▶ Assignment
Go through the listing and write out all of it exactly.

▶ Information shown
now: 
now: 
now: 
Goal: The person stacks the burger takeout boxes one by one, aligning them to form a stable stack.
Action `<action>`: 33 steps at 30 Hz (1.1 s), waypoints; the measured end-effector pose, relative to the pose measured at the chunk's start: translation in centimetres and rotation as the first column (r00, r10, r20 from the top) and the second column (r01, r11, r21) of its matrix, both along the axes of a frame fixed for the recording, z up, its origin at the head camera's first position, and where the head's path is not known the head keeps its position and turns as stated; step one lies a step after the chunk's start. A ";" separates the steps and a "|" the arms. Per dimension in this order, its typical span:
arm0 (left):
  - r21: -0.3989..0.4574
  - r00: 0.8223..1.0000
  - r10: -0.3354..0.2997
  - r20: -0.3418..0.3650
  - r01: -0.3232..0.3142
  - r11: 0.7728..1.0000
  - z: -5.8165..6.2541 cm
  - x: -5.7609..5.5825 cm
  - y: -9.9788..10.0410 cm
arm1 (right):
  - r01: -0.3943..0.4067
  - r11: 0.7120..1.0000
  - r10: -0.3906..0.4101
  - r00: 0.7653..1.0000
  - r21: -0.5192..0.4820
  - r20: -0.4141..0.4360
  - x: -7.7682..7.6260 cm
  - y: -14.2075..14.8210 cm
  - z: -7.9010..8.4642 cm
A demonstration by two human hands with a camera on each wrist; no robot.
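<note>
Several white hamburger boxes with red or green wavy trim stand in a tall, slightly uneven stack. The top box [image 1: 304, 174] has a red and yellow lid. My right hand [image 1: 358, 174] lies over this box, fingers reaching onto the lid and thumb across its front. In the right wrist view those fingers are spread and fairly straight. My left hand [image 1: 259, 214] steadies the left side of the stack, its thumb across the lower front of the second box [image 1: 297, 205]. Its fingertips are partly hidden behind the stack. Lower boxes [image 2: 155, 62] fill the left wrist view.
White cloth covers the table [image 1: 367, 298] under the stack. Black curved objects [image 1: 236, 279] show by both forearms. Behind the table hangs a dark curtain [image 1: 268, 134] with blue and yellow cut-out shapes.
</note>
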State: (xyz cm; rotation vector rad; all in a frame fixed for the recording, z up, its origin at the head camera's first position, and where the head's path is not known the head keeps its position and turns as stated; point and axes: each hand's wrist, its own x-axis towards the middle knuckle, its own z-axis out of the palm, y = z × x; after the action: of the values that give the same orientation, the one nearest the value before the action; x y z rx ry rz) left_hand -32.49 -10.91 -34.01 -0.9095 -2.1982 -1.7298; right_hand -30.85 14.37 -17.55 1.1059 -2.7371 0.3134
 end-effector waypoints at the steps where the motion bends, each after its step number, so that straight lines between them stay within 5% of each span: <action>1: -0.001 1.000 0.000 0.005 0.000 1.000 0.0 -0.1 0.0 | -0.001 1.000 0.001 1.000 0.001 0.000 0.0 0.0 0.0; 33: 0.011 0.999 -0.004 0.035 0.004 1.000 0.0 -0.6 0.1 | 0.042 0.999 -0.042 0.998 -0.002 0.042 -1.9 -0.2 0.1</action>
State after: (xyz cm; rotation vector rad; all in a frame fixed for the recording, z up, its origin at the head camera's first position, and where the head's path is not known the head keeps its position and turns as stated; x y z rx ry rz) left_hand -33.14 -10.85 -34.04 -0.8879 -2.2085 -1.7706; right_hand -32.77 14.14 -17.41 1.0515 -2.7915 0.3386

▶ Output of the exercise
now: 
now: 
now: 
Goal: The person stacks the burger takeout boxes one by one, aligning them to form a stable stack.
Action `<action>`: 33 steps at 30 Hz (1.1 s), waypoints; the measured end-effector pose, relative to the pose measured at the chunk's start: translation in centimetres and rotation as the first column (r00, r10, r20 from the top) and the second column (r01, r11, r21) of its matrix, both along the axes of a frame fixed for the recording, z up, its origin at the head camera's first position, and where the head's path is not known the head keeps its position and turns as stated; step one lies a step after the chunk's start. A ";" separates the steps and a "|" the arms. Per dimension in this order, its typical span:
arm0 (left):
  - r21: -0.3989..0.4574
  - r00: 0.8223..1.0000
  - r10: -0.3354..0.2997
  - r20: -0.3418..0.3650
  - r01: -0.3232..0.3142
  - r11: 0.7728..1.0000
  - z: -5.8165..6.2541 cm
  - x: -5.7609..5.5825 cm
  - y: -9.9788..10.0410 cm
arm1 (right):
  - r01: -0.3943..0.4067
  - r11: 0.7120..1.0000
  - r10: -0.3906..0.4101
  - r00: 0.7653..1.0000
  - r21: -0.5192..0.4820
  - r20: -0.4141..0.4360
  - x: -7.7682..7.6260 cm
  - y: -14.2075..14.8210 cm
  - z: -7.9010..8.4642 cm
A demonstration by two human hands with a camera on each wrist; no robot.
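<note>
Several white hamburger boxes with red or green wavy trim stand in a tall, slightly uneven stack. The top box [image 1: 304, 174] has a red and yellow lid. My right hand [image 1: 358, 174] lies over this box, fingers reaching onto the lid and thumb across its front. In the right wrist view those fingers are spread and fairly straight. My left hand [image 1: 259, 214] steadies the left side of the stack, its thumb across the lower front of the second box [image 1: 297, 205]. Its fingertips are partly hidden behind the stack. Lower boxes [image 2: 155, 62] fill the left wrist view.
White cloth covers the table [image 1: 367, 298] under the stack. Black curved objects [image 1: 236, 279] show by both forearms. Behind the table hangs a dark curtain [image 1: 268, 134] with blue and yellow cut-out shapes.
</note>
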State: (xyz cm; rotation vector rad; all in a frame fixed for the recording, z up, its origin at the head camera's first position, and where the head's path is not known the head keeps its position and turns as stated; point and axes: each hand's wrist, its own x-axis towards the middle knuckle, its own z-axis out of the palm, y = z × x; after the action: of the values that give the same orientation, the one nearest the value before the action; x y z rx ry rz) left_hand -32.49 -10.91 -34.01 -0.9095 -2.1982 -1.7298; right_hand -30.85 14.37 -17.55 1.1059 -2.7371 0.3134
 end-effector waypoints at the steps where the motion bends, each after its step number, so that straight lines between them stay within 5% of each span: <action>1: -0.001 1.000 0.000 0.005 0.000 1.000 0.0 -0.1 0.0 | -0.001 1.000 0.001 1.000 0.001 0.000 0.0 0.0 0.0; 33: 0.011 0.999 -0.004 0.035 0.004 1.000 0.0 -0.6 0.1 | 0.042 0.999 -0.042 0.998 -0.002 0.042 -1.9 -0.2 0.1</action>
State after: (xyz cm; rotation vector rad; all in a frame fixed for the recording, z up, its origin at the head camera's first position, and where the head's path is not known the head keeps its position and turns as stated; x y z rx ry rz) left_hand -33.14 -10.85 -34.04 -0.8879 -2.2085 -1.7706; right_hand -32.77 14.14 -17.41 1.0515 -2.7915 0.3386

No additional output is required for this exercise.